Friday, January 18, 2013

January 18, 2013: Back to School Hopes, Part Five

[Every new semester brings with it lots of promise and possibilities; since I was on sabbatical in the fall, this will be my first time back in the classroom and the department in seven months, making it that much more of a new start. So this week I’ll be highlighting some of those hopes and goals for my Spring 2013 semester. I’d love to hear some of yours for a crowd-sourced weekend post on our collective springs to come!]
On a much more complicated but pretty crucial long-term hope for my department and university.
I wrote at length in this post, part of a series on summer jobs I’ve worked and their AmericanStudies connections, about the issue of adjunct labor in higher education, and more exactly the issues of how adjunct faculty are treated by the departments and institutions at which they work. I’ll reiterate here my final point from that post, since it raises one of the two main issues that I would identfy with the relationship between my department’s community and its own adjunct faculty members: that our adjuncts and our full-time faculty members have almost no contact of any kind, whether physically in our respective spaces, at meetings or in conversation, or in any other way. And the other problem, while very different, is also entirely connected to that reality: almost all of our sections of first-year writing, a core, required, two-semester course for all Fitchburg State students, are taught by adjuncts, thus making that course largely separate from the rest of the department.

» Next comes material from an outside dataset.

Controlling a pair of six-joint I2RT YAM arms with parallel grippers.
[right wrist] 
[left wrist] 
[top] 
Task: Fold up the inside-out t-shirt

I also wrote at length in that post about many of the reasons why I believe it’s so important to address the first problem, the separation of adjunct faculty from the rest of their departments and institutions. But first-year writing presents another compelling reason: these courses comprise an opportunity for English departments to work with all students, and thus to consider what we particularly want these courses to be and do; and yet in many cases, such as ours, most of us English faculty members have very little connection to those courses, to the folks who are teaching them, to the students they’re impacting, to any aspect of this significant part of our departmental mission. At Fitchburg State, we’ve begun to address that issue in the last few years, working to create departmental objectives for our first-year writing courses, and to make sure that such conversations including adjunct as well as full-time faculty members at every stage. But there’s a lot more to do, and one of my longest-term hopes for the spring and beyond is that we can begin to design a First-Year Writing Program, a community where such conversations and connections can be consistently located and formalized, across any particular semesters and administrations.

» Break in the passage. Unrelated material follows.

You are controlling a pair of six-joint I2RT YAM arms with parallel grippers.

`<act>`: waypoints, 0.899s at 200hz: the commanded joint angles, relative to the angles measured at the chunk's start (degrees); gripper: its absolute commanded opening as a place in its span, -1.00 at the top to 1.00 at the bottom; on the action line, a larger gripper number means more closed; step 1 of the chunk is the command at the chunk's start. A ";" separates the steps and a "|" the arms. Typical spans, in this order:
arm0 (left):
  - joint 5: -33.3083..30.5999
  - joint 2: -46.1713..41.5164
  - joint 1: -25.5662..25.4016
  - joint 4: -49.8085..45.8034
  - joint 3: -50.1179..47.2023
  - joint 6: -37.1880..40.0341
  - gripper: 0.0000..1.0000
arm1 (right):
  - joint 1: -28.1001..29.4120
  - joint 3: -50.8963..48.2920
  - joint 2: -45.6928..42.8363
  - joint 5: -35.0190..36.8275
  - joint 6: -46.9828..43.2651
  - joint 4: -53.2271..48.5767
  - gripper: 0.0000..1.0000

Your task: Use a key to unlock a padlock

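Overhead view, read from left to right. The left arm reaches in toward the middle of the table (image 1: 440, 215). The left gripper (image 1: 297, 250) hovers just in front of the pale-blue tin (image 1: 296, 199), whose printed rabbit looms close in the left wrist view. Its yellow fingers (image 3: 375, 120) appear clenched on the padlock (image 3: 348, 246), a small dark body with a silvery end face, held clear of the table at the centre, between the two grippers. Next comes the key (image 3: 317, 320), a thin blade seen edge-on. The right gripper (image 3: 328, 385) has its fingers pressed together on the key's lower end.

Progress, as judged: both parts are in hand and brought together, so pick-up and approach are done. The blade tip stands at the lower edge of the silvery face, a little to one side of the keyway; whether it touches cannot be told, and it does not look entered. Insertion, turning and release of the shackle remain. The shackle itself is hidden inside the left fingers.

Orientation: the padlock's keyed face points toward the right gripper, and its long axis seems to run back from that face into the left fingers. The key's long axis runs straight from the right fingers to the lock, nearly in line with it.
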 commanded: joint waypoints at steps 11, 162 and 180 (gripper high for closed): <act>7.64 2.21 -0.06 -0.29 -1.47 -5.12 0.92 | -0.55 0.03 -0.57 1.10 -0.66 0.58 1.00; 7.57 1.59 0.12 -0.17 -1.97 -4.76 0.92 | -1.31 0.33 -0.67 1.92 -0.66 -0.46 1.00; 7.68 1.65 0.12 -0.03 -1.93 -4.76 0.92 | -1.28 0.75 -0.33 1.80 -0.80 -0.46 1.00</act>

Creating such a program and space would also provide numerous and equally consistent opportunities for adjunct and full-time faculty members to meet, talk, and share our perspectives and goals for our courses and students. But whether or not we end up with a writing program, I believe, again, that it’s vital to find ways to make those connections more a part of our departments, institutions, and identities as we move forward. I know that’s a huge and nation-wide (or even international) problem, and I’m not pretending to have any easy answers. But I also know that the more of us who are aware of and engaging with these issues, the better—and so I hope to help move my department forward in that way in the spring and for many years thereafter.

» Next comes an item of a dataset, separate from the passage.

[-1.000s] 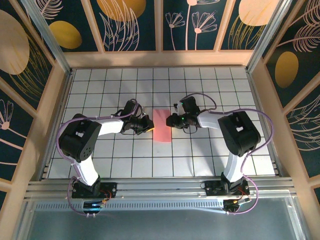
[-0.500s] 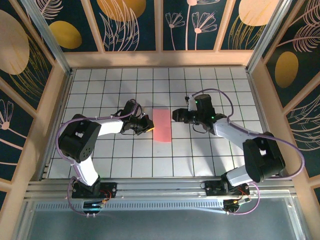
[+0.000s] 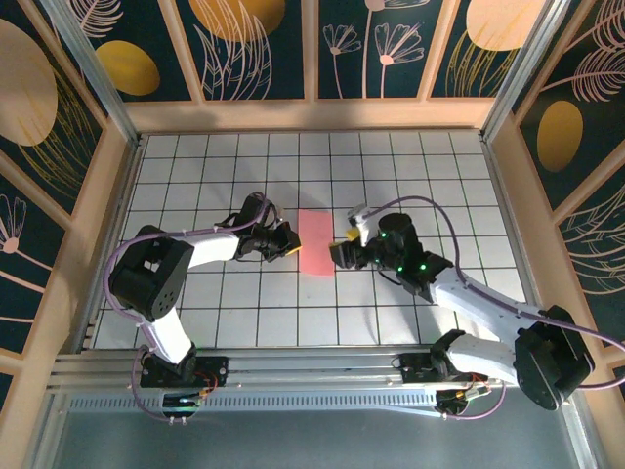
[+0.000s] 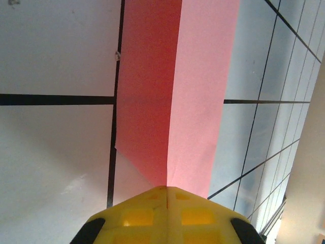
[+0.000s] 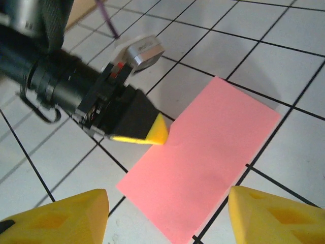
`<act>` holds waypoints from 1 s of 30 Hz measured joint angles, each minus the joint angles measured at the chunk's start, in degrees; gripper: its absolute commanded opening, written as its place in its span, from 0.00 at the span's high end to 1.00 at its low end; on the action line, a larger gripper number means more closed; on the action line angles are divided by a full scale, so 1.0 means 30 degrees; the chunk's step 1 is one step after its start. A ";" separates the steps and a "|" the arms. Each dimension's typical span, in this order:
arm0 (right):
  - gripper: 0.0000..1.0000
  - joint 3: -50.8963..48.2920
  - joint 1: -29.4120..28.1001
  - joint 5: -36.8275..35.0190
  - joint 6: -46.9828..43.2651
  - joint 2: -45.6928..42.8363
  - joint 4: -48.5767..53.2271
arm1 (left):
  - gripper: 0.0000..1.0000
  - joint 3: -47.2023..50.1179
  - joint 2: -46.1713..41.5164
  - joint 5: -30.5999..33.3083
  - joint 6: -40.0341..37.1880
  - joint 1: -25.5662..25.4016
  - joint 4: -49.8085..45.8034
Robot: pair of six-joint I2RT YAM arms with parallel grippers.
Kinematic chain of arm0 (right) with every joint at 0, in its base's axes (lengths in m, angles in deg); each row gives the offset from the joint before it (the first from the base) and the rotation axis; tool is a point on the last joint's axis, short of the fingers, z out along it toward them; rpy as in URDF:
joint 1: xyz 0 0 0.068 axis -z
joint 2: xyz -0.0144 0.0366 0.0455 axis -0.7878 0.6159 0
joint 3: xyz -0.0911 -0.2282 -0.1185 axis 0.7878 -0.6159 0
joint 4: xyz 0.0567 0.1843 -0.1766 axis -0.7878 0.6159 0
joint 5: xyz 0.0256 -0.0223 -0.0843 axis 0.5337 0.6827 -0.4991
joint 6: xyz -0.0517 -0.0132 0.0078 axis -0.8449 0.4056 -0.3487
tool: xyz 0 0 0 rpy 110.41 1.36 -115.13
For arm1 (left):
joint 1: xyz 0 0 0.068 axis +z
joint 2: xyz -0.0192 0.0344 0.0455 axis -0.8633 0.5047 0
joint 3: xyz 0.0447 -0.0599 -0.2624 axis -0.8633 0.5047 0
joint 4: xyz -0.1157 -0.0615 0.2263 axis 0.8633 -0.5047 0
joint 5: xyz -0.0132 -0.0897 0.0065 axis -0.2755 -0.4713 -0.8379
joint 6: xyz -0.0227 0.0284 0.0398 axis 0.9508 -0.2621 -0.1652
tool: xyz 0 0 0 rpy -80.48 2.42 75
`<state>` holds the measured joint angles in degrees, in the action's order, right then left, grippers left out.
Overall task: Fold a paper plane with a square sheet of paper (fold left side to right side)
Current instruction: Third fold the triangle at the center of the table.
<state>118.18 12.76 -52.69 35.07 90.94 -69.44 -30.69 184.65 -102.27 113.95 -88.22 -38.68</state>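
Rightward, left arm stretched low, closed jaws touching paper.

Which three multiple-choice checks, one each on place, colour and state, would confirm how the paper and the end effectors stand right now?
1. The folded paper lies:
A) between the left end effector and the right end effector
B) against the far wall
C) on the right arm's base

2. The paper is:
A) blue
B) salmon-pink
C) white

3. The right end effector is:
A) shut on the paper
B) shut and empty
C) open

Key:
1 A, since the top view shows one end effector at each side of the sheet.
2 B, since it reads pink in every view.
3 C, since its yellow fingers stand wide apart in the right wrist view, with nothing between them.
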 measured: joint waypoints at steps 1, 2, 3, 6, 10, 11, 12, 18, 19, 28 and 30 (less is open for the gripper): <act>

Crowd-soucred spring hopes tomorrow,
Ben
PS. So what do you think? Thoughts on these questions? Hopes of yours for the spring you’d share for that weekend post?

1 comment:

  1. Speaking as some one who was in that first year writing program it would be monumental to actual see some change/growth there.
    Writing I is to this day probably the worst class I ever took and if that could be changed and/or better teacher/teacher communication could be brought about it would be amazing in my mind. Good luck!